Required work
Show every line from the entries that follow which holds the word "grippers".

The input
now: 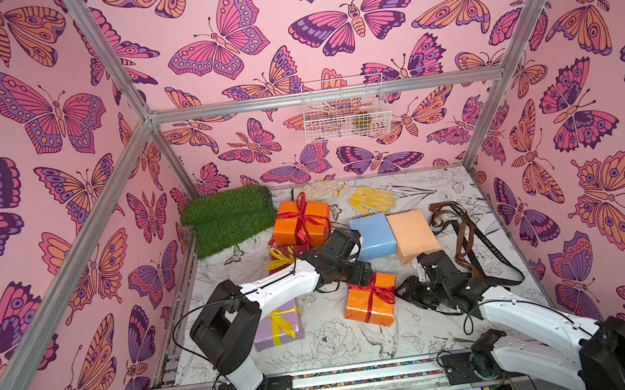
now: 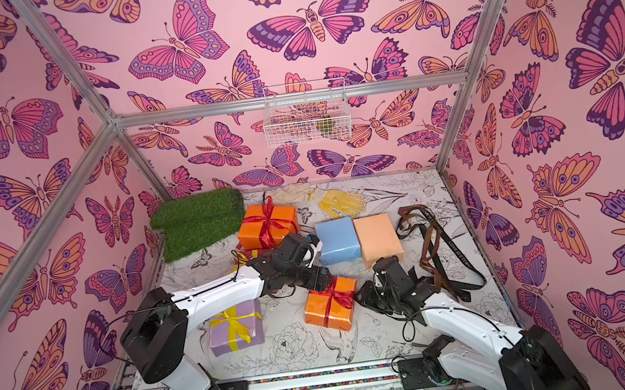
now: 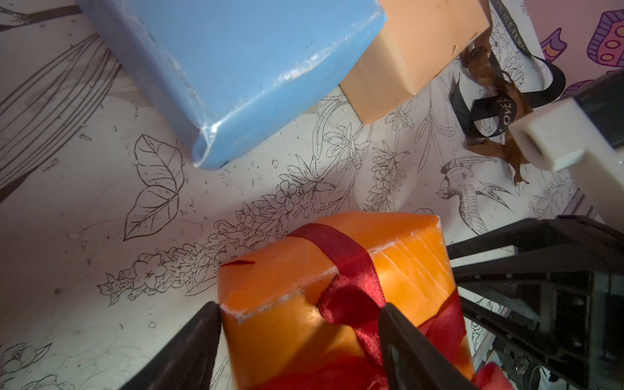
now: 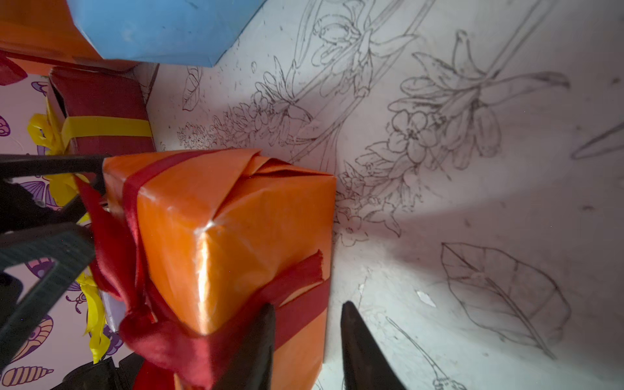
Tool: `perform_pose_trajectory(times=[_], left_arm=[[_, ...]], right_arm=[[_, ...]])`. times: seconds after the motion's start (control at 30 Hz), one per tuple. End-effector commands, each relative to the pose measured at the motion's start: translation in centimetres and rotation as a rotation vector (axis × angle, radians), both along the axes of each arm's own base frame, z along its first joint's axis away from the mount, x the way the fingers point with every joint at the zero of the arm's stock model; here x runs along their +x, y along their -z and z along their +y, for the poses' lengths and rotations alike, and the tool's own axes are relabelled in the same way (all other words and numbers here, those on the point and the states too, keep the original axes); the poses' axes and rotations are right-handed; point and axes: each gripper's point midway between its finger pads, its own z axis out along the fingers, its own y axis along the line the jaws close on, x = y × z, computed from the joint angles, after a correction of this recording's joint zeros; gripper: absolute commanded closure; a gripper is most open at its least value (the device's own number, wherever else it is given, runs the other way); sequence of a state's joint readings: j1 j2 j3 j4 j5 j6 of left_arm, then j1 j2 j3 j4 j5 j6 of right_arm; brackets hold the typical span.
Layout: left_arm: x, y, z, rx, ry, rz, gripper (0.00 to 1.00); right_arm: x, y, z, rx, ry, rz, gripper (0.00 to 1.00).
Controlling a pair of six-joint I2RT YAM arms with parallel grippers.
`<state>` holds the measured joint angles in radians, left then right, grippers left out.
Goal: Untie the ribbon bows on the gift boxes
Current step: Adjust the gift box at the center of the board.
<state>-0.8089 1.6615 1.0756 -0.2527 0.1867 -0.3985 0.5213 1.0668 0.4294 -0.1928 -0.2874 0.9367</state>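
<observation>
Right pincer [image 4: 308, 307] sits part-open at bottom centre of its wrist view, nothing clamped yet afaict. The loose tail of the red ribbon bow [image 4: 297, 270] lies just above it on the near orange gift box [image 4: 236, 219]. Left pincer [image 3: 300, 305], spread wide, straddles the knot.

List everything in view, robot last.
Orange boxes: two, orange, by turf, between arms.
Red box: one, dark red, by far orange.
Lilac box: one, lilac, near left.
Blue box: one, light blue, centre.
Peach box: one, peach, beside blue.
Red ribbons: two, red, tied on orange boxes.
Yellow ribbons: two, yellow, tied on red, lilac boxes.
Loose ribbons: two, brown and black, right.
Gloves: two, yellow and cream, far edge.
Turf: one, green, far left.
Basket: one, white, back wall.
Arms: two, white-black, near rail.
Claws: two, black, open at near orange box.
</observation>
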Motion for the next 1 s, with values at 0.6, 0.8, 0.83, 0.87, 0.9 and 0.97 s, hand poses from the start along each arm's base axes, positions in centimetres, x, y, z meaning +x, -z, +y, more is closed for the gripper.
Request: perform_pose_trajectory(times=[0.6, 0.8, 0.83, 0.87, 0.9, 0.97], left_arm=[[-1.6, 1.7, 3.5, 0.049, -0.062, 0.027, 0.24], [-1.7, 2.0, 3.6, 0.053, -0.059, 0.036, 0.24], [-1.7, 2.0, 3.6, 0.052, -0.060, 0.036, 0.24], [-1.7, 2.0, 3.6, 0.053, -0.060, 0.037, 0.24], [-1.7, 2.0, 3.6, 0.051, -0.060, 0.036, 0.24], [-1.7, 1.9, 3.7, 0.050, -0.064, 0.035, 0.25]], right_arm=[[4.0, -1.3, -1.5, 0.017, 0.152, -0.050, 0.40], [4.1, -1.3, -1.4, 0.057, 0.182, -0.050, 0.51], [4.1, -1.3, -1.4, 0.059, 0.187, -0.051, 0.53], [4.1, -1.3, -1.4, 0.062, 0.189, -0.054, 0.53], [4.2, -1.3, -1.3, 0.066, 0.189, -0.054, 0.53], [4.2, -1.1, -1.1, 0.083, 0.194, -0.041, 0.52]])
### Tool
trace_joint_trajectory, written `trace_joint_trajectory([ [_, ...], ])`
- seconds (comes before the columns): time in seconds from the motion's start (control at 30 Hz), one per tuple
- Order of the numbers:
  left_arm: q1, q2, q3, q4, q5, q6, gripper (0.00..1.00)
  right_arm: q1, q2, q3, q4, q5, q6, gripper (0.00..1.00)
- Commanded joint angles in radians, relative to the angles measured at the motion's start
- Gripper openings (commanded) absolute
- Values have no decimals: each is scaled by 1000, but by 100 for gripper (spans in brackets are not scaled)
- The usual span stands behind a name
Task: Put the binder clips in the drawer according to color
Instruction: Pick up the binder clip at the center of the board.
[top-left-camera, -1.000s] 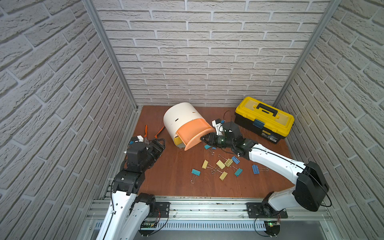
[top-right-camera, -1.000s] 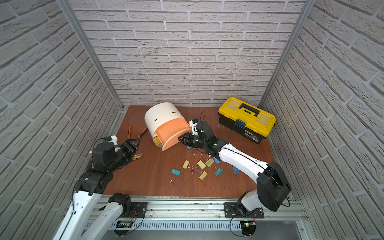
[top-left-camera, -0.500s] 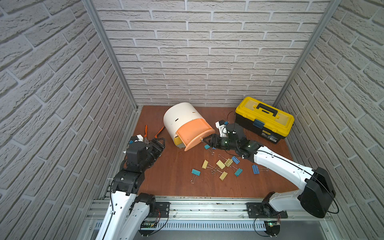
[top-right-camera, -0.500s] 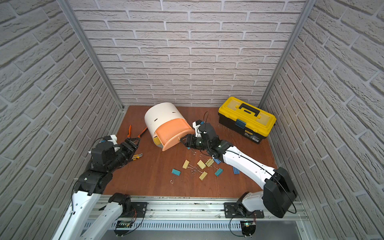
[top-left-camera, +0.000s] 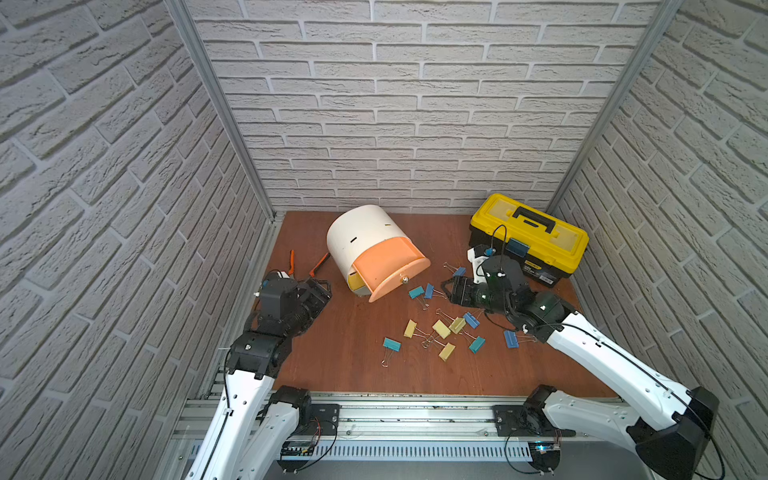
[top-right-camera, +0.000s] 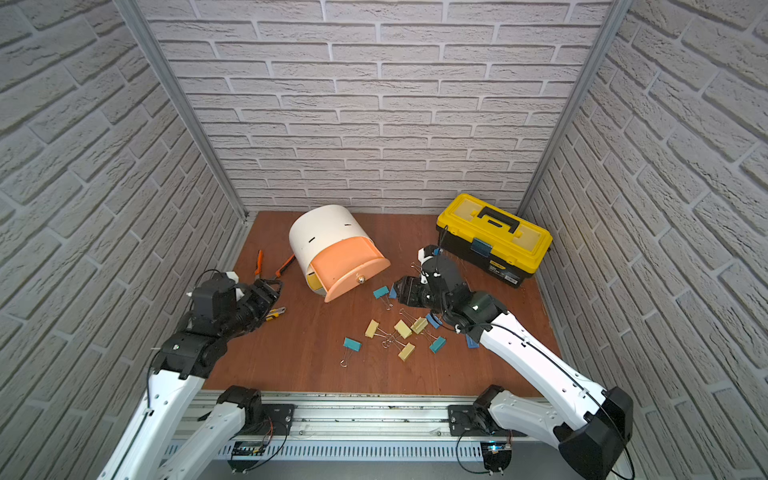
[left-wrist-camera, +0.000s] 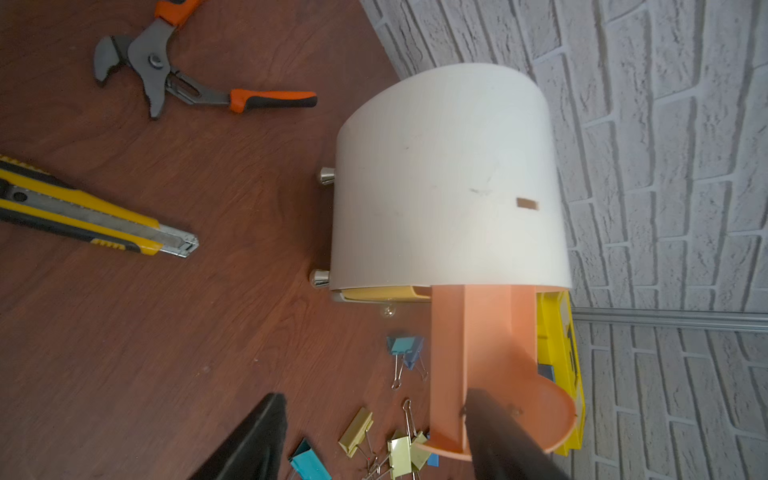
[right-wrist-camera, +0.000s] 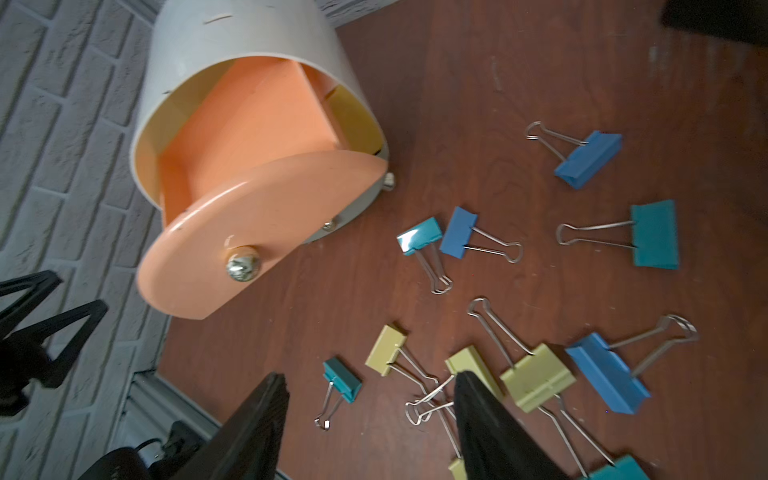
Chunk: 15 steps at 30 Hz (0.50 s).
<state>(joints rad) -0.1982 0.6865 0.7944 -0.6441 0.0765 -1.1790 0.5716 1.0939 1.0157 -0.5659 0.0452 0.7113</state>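
The right gripper (right-wrist-camera: 369, 376) is wide open and holds nothing, just beside the binder clips (top-left-camera: 441, 329) that lie scattered on the table (top-left-camera: 345, 365). The left gripper (left-wrist-camera: 374, 395) is also open and empty. The drawer cabinet (top-left-camera: 365, 237) stands near the clips, its peach drawer (top-left-camera: 388, 266) pulled out.

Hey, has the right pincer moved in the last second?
Yes. The right pincer has backed away from the peach drawer, toward the toolbox.
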Motion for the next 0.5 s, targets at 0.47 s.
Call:
trace_joint_trajectory([
  [0.47, -173, -6, -234, -24, -67, -110, 71, -205, 192, -72, -173, 100, 242, 74],
])
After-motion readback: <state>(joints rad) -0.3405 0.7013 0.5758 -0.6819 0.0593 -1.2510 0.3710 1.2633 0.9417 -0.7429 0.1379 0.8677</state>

Answer to the exercise
Controlling a pair of six-joint I2RT YAM arms with parallel grippers.
`<state>` holds the measured joint angles in radians, left then right, grippers left out.

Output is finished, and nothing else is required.